Exercise requirements
Count the lines below that include the word "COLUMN" and write that number alone.

Information supplied
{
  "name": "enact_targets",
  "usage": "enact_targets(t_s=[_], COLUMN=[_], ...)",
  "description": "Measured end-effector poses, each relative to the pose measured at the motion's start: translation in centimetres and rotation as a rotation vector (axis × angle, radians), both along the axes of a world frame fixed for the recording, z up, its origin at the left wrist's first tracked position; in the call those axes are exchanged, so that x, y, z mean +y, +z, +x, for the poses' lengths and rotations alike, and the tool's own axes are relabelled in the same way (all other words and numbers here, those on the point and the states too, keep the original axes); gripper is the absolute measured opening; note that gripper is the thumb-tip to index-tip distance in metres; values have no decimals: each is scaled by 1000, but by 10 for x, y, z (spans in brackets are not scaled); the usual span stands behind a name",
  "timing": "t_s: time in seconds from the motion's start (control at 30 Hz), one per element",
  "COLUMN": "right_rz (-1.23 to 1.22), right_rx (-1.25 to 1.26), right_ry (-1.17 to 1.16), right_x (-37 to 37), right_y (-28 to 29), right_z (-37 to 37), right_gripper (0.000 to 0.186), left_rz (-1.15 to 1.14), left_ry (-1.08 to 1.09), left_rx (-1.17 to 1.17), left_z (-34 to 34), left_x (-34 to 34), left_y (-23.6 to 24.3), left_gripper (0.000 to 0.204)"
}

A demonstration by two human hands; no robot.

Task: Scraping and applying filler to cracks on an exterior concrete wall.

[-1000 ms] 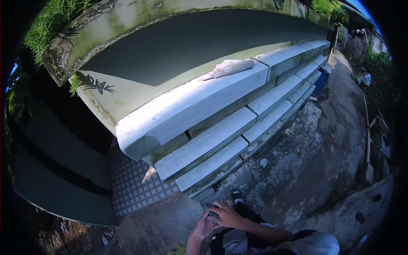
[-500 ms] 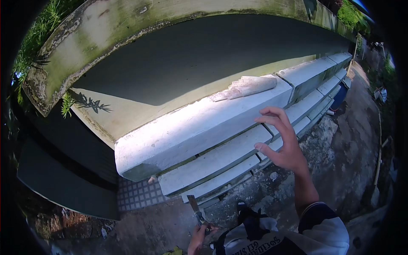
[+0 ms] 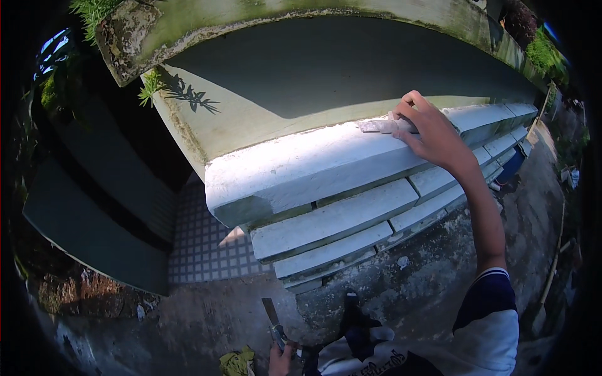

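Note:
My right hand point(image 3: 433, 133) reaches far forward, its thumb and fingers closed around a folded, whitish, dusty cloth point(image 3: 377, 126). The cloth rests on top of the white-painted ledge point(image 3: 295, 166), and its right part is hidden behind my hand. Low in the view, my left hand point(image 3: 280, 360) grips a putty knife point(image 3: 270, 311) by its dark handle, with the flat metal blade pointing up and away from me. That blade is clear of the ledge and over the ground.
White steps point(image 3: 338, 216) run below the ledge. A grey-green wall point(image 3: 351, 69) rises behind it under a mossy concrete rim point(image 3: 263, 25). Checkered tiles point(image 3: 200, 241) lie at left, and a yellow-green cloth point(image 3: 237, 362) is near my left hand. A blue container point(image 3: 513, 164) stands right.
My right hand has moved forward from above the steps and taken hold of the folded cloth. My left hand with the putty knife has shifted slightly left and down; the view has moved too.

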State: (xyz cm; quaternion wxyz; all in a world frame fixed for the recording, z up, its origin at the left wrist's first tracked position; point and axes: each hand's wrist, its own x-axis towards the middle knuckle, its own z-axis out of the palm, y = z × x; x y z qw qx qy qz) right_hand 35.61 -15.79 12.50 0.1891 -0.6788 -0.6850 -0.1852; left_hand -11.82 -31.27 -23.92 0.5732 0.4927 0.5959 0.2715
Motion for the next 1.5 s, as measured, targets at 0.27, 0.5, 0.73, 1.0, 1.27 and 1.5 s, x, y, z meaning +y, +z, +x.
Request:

Answer section
2